Was ins Fondue gehört
Dieses Rezept lebt von zwei Charakteren: einem würzigen Bergkäse vom Zillertaler BergSenn, der mindestens vier Monate auf Fichtenholzregalen gereift ist, und dem unverkennbar herben Zillertaler Graukäse — Magerquark-Käse mit Schimmelrinde, der dem Fondue seine unverwechselbare Tiefe gibt. Wer den Graukäse nicht kennt: Er riecht strenger als er schmeckt. Keine Scheu.
Zutaten für 2–3 Personen:
- 400 g Bergkäse würzig, frisch gerieben
- 200 g Graukäse, frisch gerieben
- 1 Knoblauchzehe
- 200 ml trockener Weißwein
- 2 EL Kirschwasser
- 1 TL Maisstärke
- Pfeffer, Muskat
- Bauernbrot, in Würfel geschnitten
Die Zubereitung — Schritt für Schritt
1. Den Topf vorbereiten. Die Knoblauchzehe halbieren und den Fonduetopf kräftig damit ausreiben. Das gibt Aroma, ohne dass man später auf Knoblauchstücken herumkaut.

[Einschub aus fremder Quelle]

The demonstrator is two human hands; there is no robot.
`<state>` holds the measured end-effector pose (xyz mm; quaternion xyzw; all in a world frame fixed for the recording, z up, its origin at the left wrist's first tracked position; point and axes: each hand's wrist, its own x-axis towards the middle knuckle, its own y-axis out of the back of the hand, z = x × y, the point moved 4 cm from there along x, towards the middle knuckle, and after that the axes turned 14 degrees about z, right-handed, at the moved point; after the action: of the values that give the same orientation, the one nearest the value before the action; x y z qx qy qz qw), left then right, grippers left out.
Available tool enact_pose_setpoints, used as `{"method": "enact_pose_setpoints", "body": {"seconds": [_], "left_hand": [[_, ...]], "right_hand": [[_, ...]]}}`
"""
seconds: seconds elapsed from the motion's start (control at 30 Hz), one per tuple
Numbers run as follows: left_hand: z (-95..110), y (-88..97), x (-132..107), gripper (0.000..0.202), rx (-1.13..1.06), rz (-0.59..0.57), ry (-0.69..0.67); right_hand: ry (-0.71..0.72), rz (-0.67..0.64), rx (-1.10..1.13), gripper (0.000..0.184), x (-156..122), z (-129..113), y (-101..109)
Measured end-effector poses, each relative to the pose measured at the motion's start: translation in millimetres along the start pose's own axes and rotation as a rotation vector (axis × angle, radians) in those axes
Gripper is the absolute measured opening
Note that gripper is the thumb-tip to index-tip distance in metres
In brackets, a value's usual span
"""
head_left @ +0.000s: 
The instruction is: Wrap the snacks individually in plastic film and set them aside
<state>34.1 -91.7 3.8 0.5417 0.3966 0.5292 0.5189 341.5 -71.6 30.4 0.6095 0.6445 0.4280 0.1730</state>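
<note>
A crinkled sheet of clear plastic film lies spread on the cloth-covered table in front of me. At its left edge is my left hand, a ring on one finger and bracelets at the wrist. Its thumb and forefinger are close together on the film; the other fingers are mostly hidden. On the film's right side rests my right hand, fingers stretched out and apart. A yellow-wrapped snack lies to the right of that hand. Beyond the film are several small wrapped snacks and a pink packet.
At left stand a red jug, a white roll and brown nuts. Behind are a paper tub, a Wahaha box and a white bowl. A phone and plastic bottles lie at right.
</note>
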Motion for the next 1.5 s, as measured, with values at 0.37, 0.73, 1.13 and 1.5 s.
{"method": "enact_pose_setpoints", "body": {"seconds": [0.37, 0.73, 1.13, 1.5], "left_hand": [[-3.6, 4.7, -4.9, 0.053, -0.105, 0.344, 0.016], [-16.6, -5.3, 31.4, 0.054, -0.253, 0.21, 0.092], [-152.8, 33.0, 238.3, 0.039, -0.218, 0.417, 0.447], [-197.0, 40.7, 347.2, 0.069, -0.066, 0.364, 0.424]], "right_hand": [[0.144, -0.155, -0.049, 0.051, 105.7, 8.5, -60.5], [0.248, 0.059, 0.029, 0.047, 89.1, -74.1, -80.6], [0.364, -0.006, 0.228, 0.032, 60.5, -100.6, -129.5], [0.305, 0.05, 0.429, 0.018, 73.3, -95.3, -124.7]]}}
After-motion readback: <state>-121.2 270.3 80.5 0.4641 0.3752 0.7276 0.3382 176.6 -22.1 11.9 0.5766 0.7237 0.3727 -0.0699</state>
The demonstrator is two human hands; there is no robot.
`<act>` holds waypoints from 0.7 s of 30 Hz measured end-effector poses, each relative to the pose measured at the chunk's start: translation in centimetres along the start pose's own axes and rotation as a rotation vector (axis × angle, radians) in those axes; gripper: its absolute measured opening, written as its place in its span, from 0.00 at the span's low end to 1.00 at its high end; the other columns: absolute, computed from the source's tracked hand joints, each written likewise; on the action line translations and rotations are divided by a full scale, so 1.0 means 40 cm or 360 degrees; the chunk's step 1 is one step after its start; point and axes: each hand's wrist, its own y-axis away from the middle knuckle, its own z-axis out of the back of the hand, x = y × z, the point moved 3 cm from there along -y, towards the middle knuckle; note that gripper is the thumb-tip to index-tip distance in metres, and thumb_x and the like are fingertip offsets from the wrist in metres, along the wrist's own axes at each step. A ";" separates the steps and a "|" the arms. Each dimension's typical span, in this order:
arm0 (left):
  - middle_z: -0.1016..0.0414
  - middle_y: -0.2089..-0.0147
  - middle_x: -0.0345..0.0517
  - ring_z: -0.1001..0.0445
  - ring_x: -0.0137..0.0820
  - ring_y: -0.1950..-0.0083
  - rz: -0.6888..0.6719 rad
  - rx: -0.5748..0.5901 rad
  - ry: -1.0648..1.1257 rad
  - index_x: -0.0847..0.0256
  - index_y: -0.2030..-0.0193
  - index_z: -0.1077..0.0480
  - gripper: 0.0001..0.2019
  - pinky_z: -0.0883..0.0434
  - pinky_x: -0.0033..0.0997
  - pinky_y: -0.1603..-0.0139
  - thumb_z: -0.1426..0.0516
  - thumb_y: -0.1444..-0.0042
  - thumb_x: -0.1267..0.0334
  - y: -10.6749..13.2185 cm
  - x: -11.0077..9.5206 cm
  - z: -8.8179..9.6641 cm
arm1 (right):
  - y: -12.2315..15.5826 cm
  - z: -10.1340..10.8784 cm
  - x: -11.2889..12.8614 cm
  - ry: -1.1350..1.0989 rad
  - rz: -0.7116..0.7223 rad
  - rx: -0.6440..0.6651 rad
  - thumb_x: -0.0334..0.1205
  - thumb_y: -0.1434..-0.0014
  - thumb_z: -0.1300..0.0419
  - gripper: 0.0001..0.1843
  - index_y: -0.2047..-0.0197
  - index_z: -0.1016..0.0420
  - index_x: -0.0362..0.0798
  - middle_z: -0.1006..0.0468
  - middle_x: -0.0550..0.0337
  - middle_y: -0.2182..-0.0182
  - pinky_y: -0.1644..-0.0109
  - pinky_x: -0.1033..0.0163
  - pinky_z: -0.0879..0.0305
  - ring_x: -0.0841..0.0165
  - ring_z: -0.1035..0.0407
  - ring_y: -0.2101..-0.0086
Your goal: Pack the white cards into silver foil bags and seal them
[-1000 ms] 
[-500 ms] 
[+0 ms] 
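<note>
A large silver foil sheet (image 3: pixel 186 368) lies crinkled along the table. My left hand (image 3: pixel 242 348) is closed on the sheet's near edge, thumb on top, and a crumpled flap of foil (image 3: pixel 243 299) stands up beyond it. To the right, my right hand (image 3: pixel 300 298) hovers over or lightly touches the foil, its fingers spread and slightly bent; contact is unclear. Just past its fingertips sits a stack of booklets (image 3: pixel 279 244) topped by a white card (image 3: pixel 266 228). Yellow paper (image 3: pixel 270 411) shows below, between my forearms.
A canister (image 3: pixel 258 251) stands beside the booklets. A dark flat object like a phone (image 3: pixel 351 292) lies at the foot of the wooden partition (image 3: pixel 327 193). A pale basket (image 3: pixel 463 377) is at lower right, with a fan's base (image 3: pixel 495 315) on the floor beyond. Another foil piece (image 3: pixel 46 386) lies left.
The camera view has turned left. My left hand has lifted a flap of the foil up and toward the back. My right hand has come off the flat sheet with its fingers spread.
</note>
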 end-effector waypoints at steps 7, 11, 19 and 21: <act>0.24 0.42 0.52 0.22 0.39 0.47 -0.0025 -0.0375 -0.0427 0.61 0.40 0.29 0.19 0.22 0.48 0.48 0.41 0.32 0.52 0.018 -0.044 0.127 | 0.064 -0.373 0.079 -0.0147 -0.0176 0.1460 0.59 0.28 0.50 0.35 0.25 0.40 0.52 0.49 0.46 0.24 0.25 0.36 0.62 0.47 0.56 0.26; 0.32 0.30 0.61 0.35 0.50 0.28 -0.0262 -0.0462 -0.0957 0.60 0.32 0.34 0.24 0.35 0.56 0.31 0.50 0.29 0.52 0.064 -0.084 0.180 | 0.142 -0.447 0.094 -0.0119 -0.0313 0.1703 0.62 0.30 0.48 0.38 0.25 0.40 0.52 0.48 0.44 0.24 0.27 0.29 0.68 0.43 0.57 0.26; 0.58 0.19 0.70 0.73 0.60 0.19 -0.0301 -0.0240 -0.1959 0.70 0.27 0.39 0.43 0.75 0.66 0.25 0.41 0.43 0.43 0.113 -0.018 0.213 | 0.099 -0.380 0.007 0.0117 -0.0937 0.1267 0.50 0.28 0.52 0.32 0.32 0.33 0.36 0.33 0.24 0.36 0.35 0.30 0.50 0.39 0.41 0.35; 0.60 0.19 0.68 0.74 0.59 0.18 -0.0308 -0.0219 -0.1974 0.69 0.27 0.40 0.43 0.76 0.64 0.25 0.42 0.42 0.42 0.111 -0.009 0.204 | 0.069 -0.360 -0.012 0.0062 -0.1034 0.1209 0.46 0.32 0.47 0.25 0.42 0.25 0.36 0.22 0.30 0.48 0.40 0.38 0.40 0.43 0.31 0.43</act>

2. Wein erhitzen, Käse einschmelzen. Den Weißwein im Topf bei mittlerer Hitze erwärmen — nicht kochen. Den geriebenen Bergkäse in zwei, drei Portionen einrühren, immer in der gleichen Richtung. Dann den Graukäse dazu. Langsam, mit Geduld. Wer zu heiß geht, riskiert, dass der Käse klumpt statt schmilzt.
3. Binden und abschmecken. Das Kirschwasser mit der Maisstärke glatt rühren und zur Käsemasse geben. Das stabilisiert die Emulsion und hält das Fondue auch nach dem dritten Brot-Dippen noch sämig. Mit Pfeffer und einer Prise Muskat abschmecken — sparsam, der Käse bringt genug Würze mit.
4. An den Tisch. Den Topf auf das Rechaud stellen, die Flamme klein halten. Brot auf die Fonduegabeln, eintauchen, drehen. Wer am Boden eine leichte Kruste entstehen lässt — die sogenannte Religieuse — hat gewonnen.
Warum der Graukäse den Unterschied macht
Ein Fondue nur aus mildem Schmelzkäse ist satt, aber nicht besonders. Der Zillertaler Graukäse — traditionell aus entrahmter Sauermilch hergestellt, fast fettfrei, mit deutlicher Säurenote — bricht die Cremigkeit des Bergkäses auf. Das Ergebnis schmeckt nach echten Bergen, nicht nach Convenience-Küche.
Mengenverhältnis ist Geschmackssache: Wer es milder mag, geht auf 450 g Bergkäse und nur 150 g Graukäse. Wer Tiefe will, bleibt beim 2:1-Verhältnis aus dem Rezept.
Was dazu passt
Bauernbrot ist Pflicht — am besten vom Vortag, damit es beim Eintauchen nicht gleich auseinanderfällt. Daneben machen sich kleine Pellkartoffeln, Apfelschnitze oder kurz blanchierte Brokkoli-Röschen gut. Wer Speck mag: ein paar Scheiben Karreespeck auf dem Brett dazu, dünn aufgeschnitten — die Kombination aus geselchtem Fleisch und schmelzendem Käse ist ehrlich g'schmackig.
Zum Trinken: derselbe trockene Weißwein, der ins Fondue kam. Oder ein helles Bier aus dem Zillertal.
Bleib am Kas — und gönn dir einen Abend, der sich lohnt.